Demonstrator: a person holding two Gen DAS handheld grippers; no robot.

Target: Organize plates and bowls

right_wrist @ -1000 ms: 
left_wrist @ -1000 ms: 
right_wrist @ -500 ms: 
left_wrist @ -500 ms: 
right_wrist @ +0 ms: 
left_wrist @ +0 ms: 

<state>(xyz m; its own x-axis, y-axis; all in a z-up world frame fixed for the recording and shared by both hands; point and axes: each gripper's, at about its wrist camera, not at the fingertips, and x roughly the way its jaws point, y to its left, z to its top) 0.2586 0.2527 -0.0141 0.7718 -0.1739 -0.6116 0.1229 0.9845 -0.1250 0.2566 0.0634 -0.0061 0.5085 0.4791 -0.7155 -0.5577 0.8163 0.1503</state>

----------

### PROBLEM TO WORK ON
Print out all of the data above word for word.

### TASK ANSWER
Demonstrator: a person holding two Gen DAS handheld grippers; no robot.

Target: Organize plates and bowls

right_wrist @ -1000 ms: 
left_wrist @ -1000 ms: 
right_wrist @ -500 ms: 
left_wrist @ -500 ms: 
right_wrist @ +0 ms: 
left_wrist @ +0 ms: 

<state>(xyz m; its own x-axis, y-axis; all in a z-up world frame fixed for the recording and shared by both hands; point and axes: each gripper's, at about its wrist camera, not at the fingertips, and x roughly the way its jaws point, y to its left, z to its top) 0.2586 0.2527 -0.0141 0.7718 -0.1739 -0.6116 0.1229 0.9845 -0.1250 0.2566 0.0634 -0.0061 0.5085 0.4791 -0.7155 -0.5577 0.8163 0.1503</state>

Nothing else belongs in the output.